• Material for the task:

-*-

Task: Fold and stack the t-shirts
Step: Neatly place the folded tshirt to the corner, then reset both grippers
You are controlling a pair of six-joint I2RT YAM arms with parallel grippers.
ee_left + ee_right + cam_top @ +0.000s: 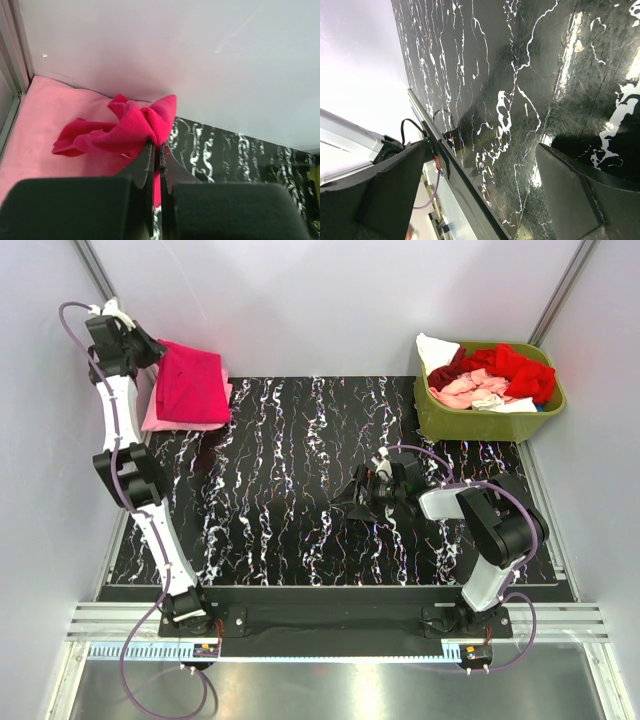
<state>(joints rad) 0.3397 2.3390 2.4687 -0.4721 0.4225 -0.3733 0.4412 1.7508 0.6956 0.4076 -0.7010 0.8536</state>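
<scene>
A bright magenta-pink t-shirt [192, 382] lies folded on a light pink t-shirt [160, 420] at the table's back left corner. My left gripper [157, 350] is at that pile's back edge. In the left wrist view it [158, 146] is shut on a bunched fold of the magenta shirt [125, 127], lifted over the light pink shirt [40, 120]. Red [520, 368], salmon [465, 388] and white [436, 347] shirts fill the olive-green basket [480, 422]. My right gripper [350, 502] is open and empty, low over the mat; its fingers [580, 195] stand wide apart.
The black marbled mat [290, 480] covers the table. White walls close in the back and both sides, and the pile sits against the back wall [150, 45]. The metal rail [330, 625] with both arm bases runs along the near edge.
</scene>
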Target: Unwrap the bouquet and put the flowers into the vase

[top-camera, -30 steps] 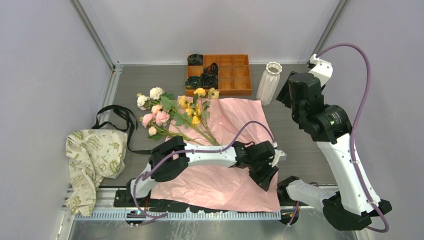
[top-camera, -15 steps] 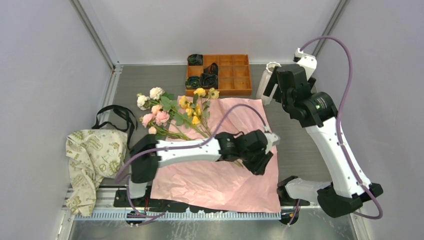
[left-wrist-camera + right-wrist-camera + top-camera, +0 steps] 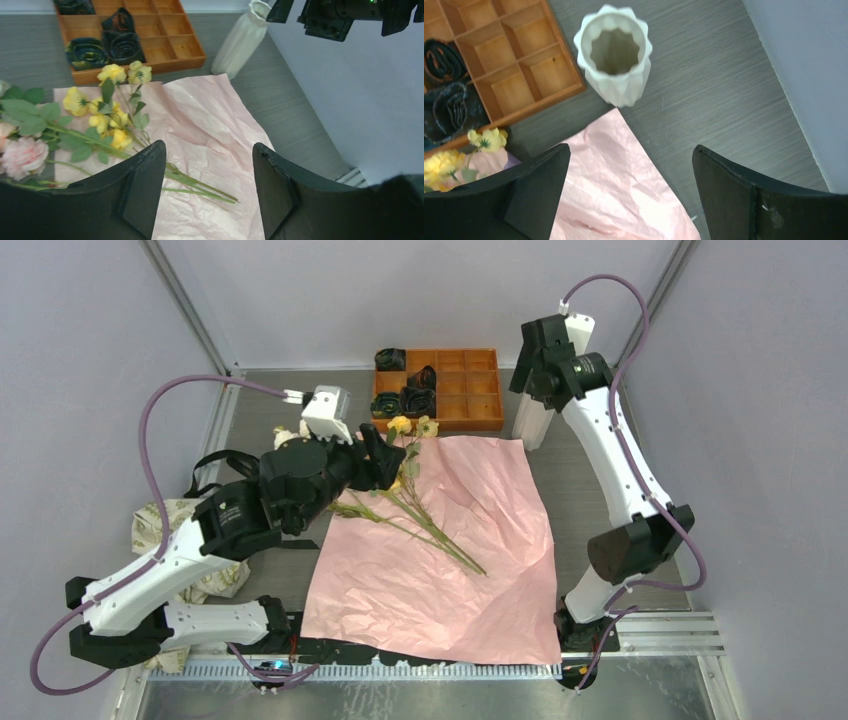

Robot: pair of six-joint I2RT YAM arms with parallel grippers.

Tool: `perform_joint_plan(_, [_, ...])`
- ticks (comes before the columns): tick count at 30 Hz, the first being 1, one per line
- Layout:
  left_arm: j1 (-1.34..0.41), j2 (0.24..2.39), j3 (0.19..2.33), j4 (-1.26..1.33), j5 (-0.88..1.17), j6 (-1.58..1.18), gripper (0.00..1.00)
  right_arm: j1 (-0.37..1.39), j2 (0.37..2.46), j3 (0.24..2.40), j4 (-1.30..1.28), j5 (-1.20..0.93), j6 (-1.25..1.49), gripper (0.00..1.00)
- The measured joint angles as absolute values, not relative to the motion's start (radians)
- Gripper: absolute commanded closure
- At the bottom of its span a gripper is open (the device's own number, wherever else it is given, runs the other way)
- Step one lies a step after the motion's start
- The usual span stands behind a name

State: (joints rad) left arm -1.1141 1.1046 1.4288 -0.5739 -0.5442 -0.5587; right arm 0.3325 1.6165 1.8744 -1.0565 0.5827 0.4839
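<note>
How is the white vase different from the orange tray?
The vase is tall, white and ribbed; the tray is low, flat and orange. The vase has one opening and is empty; the tray has many square boxes, some holding dark rolls. Both stand at the back of the grey table.

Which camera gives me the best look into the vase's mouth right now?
The right wrist view: it looks almost straight down into the vase, showing its whole scalloped rim and nothing inside. The top external view shows only its lower body behind the right arm. The left wrist view shows it from the side, interior hidden.
</note>
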Motion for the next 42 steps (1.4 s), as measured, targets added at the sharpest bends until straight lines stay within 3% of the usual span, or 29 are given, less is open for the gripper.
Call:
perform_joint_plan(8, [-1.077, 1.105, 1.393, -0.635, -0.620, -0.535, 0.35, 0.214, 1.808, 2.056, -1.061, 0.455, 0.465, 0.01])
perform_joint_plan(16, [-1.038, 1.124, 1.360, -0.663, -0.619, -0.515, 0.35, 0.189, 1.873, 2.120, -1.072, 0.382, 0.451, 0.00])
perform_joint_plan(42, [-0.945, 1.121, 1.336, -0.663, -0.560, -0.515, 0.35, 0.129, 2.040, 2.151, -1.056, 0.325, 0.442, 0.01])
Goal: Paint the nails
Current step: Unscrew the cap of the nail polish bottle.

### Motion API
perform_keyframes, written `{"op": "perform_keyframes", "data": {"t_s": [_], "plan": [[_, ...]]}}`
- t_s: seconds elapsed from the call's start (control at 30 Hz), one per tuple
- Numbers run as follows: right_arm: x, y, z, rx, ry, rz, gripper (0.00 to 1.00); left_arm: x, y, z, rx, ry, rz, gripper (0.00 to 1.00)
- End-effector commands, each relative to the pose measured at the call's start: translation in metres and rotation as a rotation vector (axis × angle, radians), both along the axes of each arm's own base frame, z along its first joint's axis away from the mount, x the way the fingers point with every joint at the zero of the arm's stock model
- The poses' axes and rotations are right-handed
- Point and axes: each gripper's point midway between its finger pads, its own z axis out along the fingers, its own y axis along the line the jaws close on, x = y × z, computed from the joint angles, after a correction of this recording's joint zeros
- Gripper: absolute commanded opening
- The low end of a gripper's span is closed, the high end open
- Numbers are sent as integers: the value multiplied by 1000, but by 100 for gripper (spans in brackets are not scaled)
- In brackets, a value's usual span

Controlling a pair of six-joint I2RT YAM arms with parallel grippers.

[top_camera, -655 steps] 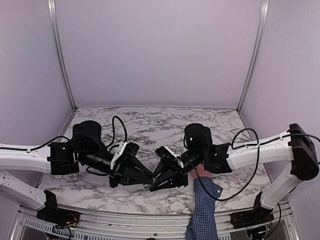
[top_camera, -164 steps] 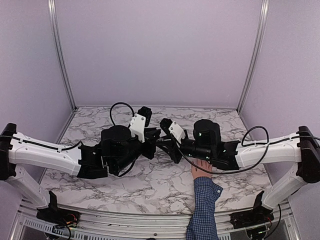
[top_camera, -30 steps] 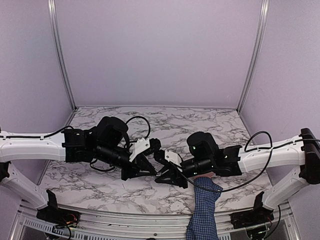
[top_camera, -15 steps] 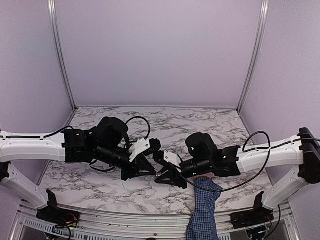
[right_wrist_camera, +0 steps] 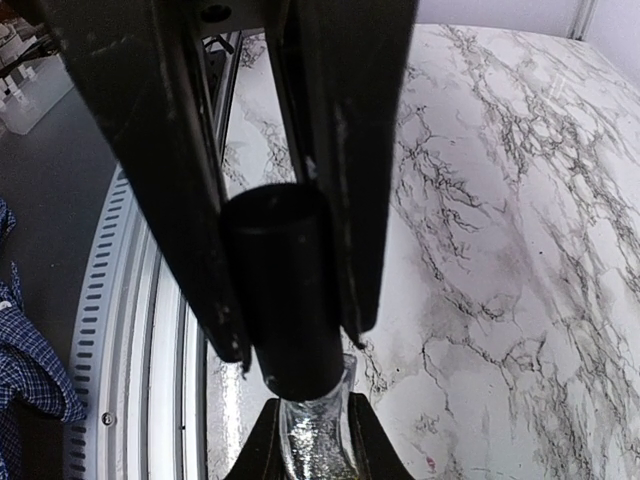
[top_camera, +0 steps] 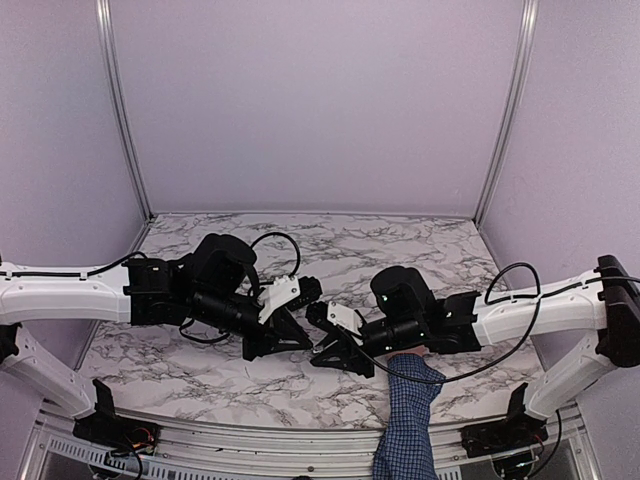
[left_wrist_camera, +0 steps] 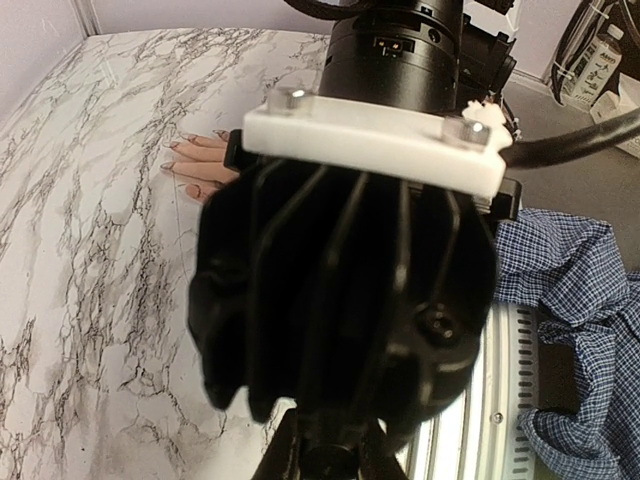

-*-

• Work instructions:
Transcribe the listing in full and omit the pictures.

• Task output:
Task: Fold and stack the t-shirts
Step: Neatly place the folded tshirt to the corner, then reset both grippers
You are controlling a pair of six-joint I2RT YAM arms with parallel grippers.
ee_left + ee_right + cam_top @ +0.000s: 
<state>(joints rad) 0.3397 2.3390 2.4687 -0.4721 0.4225 -0.3733 0.4412 1.7508 0.6956 0.4076 -0.7010 0.8536</state>
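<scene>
A bright magenta-pink t-shirt [192, 382] lies folded on a light pink t-shirt [160, 420] at the table's back left corner. My left gripper [157, 350] is at that pile's back edge. In the left wrist view it [158, 146] is shut on a bunched fold of the magenta shirt [125, 127], lifted over the light pink shirt [40, 120]. Red [520, 368], salmon [465, 388] and white [436, 347] shirts fill the olive-green basket [480, 422]. My right gripper [350, 502] is open and empty, low over the mat; its fingers [580, 195] stand wide apart.
The black marbled mat [290, 480] covers the table. White walls close in the back and both sides, and the pile sits against the back wall [150, 45]. The metal rail [330, 625] with both arm bases runs along the near edge.
</scene>
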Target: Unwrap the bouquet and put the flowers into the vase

[top-camera, -30 steps] 
[top-camera, -15 steps] 
[left-wrist-camera + right-wrist-camera + top-camera, +0 steps] 

Robot: pair of six-joint I2RT YAM arms with parallel grippers.

Tool: `perform_joint_plan(_, [_, ...])`
- ticks (comes before the columns): tick count at 30 Hz, the first being 1, one per line
- Layout:
  left_arm: j1 (-1.34..0.41), j2 (0.24..2.39), j3 (0.19..2.33), j4 (-1.26..1.33), j5 (-0.88..1.17), j6 (-1.58..1.18), gripper (0.00..1.00)
  right_arm: j1 (-0.37..1.39), j2 (0.37..2.46), j3 (0.24..2.40), j4 (-1.30..1.28), j5 (-1.20..0.93), j6 (-1.25..1.49), gripper (0.00..1.00)
- The measured joint angles as absolute values, not relative to the motion's start (radians)
- Gripper: absolute commanded closure
- At the bottom of its span a gripper is open (the device's own number, wherever else it is given, runs the other way)
- Step one lies a step after the motion's start
- The usual span stands behind a name

State: (joints rad) left arm -1.1141 1.1046 1.4288 -0.5739 -0.5442 -0.5587; right arm 0.3325 1.6165 1.8744 -1.0565 0.5827 0.4839
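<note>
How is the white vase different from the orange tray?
The vase is tall, white and ribbed; the tray is low, flat and orange. The vase has one opening and is empty; the tray has many square boxes, some holding dark rolls. Both stand at the back of the grey table.

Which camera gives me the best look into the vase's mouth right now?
The right wrist view: it looks almost straight down into the vase, showing its whole scalloped rim and nothing inside. The top external view shows only its lower body behind the right arm. The left wrist view shows it from the side, interior hidden.
</note>
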Motion for the next 42 steps (1.4 s), as measured, targets added at the sharpest bends until straight lines stay within 3% of the usual span, or 29 are given, less is open for the gripper.
Call:
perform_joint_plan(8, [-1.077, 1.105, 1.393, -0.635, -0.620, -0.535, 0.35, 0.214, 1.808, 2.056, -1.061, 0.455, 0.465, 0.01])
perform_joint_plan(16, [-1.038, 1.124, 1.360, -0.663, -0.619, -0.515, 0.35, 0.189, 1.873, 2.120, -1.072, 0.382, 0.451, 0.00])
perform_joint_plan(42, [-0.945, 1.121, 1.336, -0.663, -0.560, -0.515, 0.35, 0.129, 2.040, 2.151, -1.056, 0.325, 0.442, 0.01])
Goal: Paint the nails
Current step: Unscrew the cap of the nail polish bottle.

### Motion API
perform_keyframes, written `{"op": "perform_keyframes", "data": {"t_s": [_], "plan": [[_, ...]]}}`
- t_s: seconds elapsed from the call's start (control at 30 Hz), one per tuple
- Numbers run as follows: right_arm: x, y, z, rx, ry, rz, gripper (0.00 to 1.00); left_arm: x, y, z, rx, ry, rz, gripper (0.00 to 1.00)
- End-effector commands, each relative to the pose measured at the call's start: translation in metres and rotation as a rotation vector (axis × angle, radians), both along the axes of each arm's own base frame, z along its first joint's axis away from the mount, x the way the fingers point with every joint at the zero of the arm's stock model
- The poses' axes and rotations are right-handed
- Point and axes: each gripper's point midway between its finger pads, its own z axis out along the fingers, its own y axis along the line the jaws close on, x = y × z, computed from the joint angles, after a correction of this recording's joint zeros
- Gripper: absolute commanded opening
- The low end of a gripper's span is closed, the high end open
- Numbers are sent as integers: the value multiplied by 1000, but by 100 for gripper (spans in brackets are not scaled)
- In brackets, a value's usual span

Controlling a pair of six-joint I2RT YAM arms with parallel grippers.

[top_camera, -655 steps] 
[top_camera, -164 steps] 
[top_camera, -30 steps] 
[top_camera, -15 steps] 
[right_wrist_camera, +0 steps] 
[top_camera, +0 steps] 
[left_wrist_camera, +0 steps] 

This output is complete.